WORK ORDER
Among the entries that follow, find every line with the word "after" and list it.

RECORDS SUPPLIED
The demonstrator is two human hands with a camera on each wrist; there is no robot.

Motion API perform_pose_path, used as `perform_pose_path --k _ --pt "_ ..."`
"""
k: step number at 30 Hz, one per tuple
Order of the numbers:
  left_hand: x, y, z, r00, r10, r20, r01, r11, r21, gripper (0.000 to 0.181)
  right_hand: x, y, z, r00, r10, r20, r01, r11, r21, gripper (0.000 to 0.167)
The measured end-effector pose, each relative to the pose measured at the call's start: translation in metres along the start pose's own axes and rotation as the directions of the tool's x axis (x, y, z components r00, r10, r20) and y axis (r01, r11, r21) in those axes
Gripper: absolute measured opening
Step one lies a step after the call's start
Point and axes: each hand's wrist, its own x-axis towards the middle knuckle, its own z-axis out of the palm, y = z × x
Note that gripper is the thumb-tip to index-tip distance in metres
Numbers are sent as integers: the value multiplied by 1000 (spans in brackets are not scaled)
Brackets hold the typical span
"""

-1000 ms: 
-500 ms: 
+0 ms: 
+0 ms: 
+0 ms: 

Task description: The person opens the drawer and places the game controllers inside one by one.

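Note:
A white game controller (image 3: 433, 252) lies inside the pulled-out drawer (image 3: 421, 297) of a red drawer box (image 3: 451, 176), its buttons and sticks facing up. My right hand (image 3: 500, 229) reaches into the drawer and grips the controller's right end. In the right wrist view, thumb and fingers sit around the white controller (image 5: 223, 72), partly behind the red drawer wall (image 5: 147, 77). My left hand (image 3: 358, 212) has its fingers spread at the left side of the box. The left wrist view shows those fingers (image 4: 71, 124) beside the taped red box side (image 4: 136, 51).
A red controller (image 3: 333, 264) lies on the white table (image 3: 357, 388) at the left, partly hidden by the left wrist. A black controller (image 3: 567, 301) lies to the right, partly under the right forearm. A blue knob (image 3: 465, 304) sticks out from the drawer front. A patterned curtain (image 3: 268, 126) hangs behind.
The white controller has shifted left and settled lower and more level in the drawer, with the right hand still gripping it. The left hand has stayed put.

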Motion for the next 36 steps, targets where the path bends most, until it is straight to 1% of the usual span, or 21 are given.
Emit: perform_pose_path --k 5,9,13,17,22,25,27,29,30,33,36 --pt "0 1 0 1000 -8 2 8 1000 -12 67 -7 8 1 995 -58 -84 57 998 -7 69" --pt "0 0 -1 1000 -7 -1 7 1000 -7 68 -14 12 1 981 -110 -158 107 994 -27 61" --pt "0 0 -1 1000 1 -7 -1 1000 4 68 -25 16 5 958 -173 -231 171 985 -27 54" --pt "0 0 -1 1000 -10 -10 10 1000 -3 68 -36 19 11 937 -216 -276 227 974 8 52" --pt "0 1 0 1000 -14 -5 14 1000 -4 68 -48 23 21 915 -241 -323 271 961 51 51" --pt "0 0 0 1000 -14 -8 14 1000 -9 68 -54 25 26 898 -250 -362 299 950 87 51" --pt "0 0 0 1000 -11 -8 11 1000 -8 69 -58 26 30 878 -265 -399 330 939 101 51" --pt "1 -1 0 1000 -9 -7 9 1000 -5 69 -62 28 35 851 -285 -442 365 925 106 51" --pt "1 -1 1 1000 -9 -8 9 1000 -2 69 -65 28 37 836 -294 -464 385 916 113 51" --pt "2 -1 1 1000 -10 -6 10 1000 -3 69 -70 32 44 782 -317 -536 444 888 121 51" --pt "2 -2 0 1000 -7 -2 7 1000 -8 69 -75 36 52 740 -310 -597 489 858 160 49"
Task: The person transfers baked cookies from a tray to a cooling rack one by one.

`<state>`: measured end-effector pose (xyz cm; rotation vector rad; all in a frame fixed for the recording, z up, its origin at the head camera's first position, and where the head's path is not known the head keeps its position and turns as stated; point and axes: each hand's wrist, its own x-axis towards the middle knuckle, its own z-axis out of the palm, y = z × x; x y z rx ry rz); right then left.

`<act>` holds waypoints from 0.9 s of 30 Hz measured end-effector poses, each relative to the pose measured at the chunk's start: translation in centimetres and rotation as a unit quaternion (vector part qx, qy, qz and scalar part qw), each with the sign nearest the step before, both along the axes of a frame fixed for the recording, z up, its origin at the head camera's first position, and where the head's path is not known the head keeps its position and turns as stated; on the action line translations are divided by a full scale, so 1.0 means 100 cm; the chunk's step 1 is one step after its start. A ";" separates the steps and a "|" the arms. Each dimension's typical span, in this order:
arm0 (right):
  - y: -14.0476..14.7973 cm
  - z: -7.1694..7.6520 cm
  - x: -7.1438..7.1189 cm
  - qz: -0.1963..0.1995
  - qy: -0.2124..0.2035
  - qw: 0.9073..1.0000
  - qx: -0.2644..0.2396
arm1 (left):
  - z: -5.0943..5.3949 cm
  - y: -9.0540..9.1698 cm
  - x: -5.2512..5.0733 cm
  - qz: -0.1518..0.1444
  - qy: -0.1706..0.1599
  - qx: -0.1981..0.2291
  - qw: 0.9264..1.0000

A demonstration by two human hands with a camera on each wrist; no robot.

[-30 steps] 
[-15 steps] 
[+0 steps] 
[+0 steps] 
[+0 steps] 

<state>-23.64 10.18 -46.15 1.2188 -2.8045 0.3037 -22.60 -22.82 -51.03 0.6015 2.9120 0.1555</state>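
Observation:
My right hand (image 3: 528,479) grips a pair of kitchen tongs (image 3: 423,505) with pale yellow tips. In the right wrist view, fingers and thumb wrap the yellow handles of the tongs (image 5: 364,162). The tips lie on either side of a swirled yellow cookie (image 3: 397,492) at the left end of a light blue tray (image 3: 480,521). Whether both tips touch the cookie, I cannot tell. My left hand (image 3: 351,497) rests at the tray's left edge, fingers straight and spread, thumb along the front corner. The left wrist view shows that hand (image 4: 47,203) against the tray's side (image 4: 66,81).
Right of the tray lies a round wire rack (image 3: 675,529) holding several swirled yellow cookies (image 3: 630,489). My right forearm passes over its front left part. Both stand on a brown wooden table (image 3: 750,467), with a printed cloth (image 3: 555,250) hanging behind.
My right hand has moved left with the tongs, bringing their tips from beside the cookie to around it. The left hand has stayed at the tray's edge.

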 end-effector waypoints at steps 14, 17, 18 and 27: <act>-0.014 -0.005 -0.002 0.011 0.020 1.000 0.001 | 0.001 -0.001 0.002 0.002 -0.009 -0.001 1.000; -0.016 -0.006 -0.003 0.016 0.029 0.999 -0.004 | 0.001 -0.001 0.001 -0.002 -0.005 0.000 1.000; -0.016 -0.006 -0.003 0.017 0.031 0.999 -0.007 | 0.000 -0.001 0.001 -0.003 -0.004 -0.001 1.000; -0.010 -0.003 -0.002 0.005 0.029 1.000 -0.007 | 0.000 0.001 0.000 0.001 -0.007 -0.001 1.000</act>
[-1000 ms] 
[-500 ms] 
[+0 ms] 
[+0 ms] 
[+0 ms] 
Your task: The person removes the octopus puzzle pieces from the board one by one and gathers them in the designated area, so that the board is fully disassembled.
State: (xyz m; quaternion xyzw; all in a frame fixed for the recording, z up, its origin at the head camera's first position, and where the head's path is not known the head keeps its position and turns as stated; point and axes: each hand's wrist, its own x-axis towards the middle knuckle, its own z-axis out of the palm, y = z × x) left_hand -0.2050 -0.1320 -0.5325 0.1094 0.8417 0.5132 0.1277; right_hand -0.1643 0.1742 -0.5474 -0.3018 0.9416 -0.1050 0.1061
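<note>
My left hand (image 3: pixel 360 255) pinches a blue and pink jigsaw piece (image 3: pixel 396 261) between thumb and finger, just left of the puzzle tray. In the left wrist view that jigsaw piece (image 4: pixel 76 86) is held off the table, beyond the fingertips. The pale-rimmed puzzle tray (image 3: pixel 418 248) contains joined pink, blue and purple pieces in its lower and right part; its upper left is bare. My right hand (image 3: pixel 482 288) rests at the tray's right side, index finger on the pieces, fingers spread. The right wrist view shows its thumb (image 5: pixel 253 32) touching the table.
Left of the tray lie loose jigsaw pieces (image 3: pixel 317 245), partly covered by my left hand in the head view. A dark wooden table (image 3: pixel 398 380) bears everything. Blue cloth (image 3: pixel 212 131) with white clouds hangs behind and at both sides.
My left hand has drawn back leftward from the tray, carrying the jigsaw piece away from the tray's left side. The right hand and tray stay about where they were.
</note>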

THE COMPLETED TASK
Step one lies a step after the call's start
`<act>` holds waypoints from 0.9 s of 30 Hz measured end-effector poses, each relative to the pose measured at the chunk's start: translation in centimetres and rotation as a unit quaternion (vector part qx, qy, qz and scalar part qw), each with the sign nearest the step before, both along the axes of a frame fixed for the recording, z up, its origin at the head camera's first position, and where the head's path is not known the head keeps its position and turns as stated; on the action line translations are divided by a full scale, so 1.0 means 100 cm; the chunk's step 1 is one step after its start. A ";" separates the steps and a "|" the arms. Each dimension's typical span, in this order:

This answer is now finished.